2004-03-09 17:09:21

by Felix von Leitner

[permalink] [raw]
Subject: tg3 error

A machine at a customer's site (running kernel 2.4.21) has stopped
answering over Ethernet today. The machine itself was still there and
the customer could log in at the console. A reboot fixed the problem.
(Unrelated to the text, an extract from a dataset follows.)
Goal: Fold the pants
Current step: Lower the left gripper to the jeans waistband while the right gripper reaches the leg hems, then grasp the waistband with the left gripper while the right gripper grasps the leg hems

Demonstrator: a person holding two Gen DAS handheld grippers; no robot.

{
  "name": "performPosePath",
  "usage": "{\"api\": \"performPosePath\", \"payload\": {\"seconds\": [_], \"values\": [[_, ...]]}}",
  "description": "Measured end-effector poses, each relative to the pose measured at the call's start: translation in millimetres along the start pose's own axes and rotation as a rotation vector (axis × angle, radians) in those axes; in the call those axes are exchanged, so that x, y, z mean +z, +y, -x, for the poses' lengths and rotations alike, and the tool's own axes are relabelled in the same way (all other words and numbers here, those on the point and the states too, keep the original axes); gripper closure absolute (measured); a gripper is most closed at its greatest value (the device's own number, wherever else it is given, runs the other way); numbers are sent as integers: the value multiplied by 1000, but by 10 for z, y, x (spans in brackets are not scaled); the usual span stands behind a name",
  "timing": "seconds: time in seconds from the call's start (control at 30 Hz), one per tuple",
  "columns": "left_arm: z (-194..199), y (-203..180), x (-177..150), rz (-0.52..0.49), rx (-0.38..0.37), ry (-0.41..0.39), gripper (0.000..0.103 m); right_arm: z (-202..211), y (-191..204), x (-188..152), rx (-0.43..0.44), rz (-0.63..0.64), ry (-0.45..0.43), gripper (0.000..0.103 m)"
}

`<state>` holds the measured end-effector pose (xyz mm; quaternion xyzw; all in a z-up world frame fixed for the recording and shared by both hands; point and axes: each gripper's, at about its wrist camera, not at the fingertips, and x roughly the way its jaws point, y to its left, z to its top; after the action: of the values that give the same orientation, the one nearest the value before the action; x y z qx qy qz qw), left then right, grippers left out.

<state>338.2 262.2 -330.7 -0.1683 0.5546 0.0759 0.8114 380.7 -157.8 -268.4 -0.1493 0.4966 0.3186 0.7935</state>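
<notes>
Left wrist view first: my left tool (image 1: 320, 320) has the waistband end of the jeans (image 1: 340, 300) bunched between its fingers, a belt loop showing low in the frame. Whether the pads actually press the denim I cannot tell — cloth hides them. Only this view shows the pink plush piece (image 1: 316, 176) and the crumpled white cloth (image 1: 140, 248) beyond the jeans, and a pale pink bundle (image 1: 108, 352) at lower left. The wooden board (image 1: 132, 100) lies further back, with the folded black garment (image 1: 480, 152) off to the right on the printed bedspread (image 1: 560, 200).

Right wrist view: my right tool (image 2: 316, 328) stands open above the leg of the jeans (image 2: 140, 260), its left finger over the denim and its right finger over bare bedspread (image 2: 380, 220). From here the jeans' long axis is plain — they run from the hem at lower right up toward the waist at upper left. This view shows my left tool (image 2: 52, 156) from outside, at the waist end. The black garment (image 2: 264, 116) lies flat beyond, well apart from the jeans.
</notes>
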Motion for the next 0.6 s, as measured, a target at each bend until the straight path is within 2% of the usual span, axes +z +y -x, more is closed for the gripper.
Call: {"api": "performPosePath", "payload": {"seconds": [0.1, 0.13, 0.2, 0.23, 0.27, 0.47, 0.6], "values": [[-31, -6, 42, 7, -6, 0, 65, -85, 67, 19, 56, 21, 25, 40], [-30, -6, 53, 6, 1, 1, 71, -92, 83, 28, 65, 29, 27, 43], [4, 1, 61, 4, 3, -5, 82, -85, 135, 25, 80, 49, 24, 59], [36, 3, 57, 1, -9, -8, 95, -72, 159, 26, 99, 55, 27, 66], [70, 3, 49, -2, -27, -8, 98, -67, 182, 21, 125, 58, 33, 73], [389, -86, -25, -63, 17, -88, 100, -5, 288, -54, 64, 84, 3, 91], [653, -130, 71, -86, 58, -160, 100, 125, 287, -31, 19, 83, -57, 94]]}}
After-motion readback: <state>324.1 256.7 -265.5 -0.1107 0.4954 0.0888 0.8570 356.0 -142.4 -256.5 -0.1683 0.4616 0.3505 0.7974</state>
The machine has had these error messages in the syslog about once per
hour for about 24 hours:

Mar 9 16:17:38 mail2 kernel: tg3: eth0: transmit timed out, resetting
Mar 9 16:17:38 mail2 kernel: tg3: tg3_stop_block timed out, ofs=3400 enable_bit=2
Mar 9 16:17:39 mail2 kernel: tg3: tg3_stop_block timed out, ofs=2400 enable_bit=2
Mar 9 16:17:39 mail2 kernel: tg3: tg3_stop_block timed out, ofs=1400 enable_bit=2
Mar 9 16:17:39 mail2 kernel: tg3: tg3_stop_block timed out, ofs=c00 enable_bit=2

The hardware is on-board on an IBM eServer pizza box, a dual broadcom
gigabit ethernet NIC. Any ideas what might have caused this and what we
should do to prevent this from happening again?

Thanks,

Felix


2004-03-09 17:14:07

by Jeff Garzik

[permalink] [raw]
Subject: Re: tg3 error

Felix von Leitner wrote:
> A machine at a customer's site (running kernel 2.4.21) has stopped
> answering over Ethernet today. The machine itself was still there and
> the customer could log in at the console. A reboot fixed the problem.
>
> The machine has had these error messages in the syslog about once per
> hour for about 24 hours:
>
> Mar 9 16:17:38 mail2 kernel: tg3: eth0: transmit timed out, resetting
> Mar 9 16:17:38 mail2 kernel: tg3: tg3_stop_block timed out, ofs=3400 enable_bit=2
> Mar 9 16:17:39 mail2 kernel: tg3: tg3_stop_block timed out, ofs=2400 enable_bit=2
> Mar 9 16:17:39 mail2 kernel: tg3: tg3_stop_block timed out, ofs=1400 enable_bit=2
> Mar 9 16:17:39 mail2 kernel: tg3: tg3_stop_block timed out, ofs=c00 enable_bit=2


AFAIK this is fixed in the latest upstream tg3...

Jeff



2004-04-03 09:13:29

by Kamil Srot

[permalink] [raw]
Subject: Re: tg3 error

> Felix von Leitner wrote:
> > A machine at a customer's site (running kernel 2.4.21) has stopped
> > answering over Ethernet today. The machine itself was still there and
> > the customer could log in at the console. A reboot fixed the problem.
> >
> > The machine has had these error messages in the syslog about once per
> > hour for about 24 hours:
> >
> > Mar 9 16:17:38 mail2 kernel: tg3: eth0: transmit timed out, resetting
> > Mar 9 16:17:38 mail2 kernel: tg3: tg3_stop_block timed out, ofs=3400
enable_bit=2
> > Mar 9 16:17:39 mail2 kernel: tg3: tg3_stop_block timed out, ofs=2400
enable_bit=2
> > Mar 9 16:17:39 mail2 kernel: tg3: tg3_stop_block timed out, ofs=1400
enable_bit=2
> > Mar 9 16:17:39 mail2 kernel: tg3: tg3_stop_block timed out, ofs=c00
enable_bit=2
>
>
> AFAIK this is fixed in the latest upstream tg3...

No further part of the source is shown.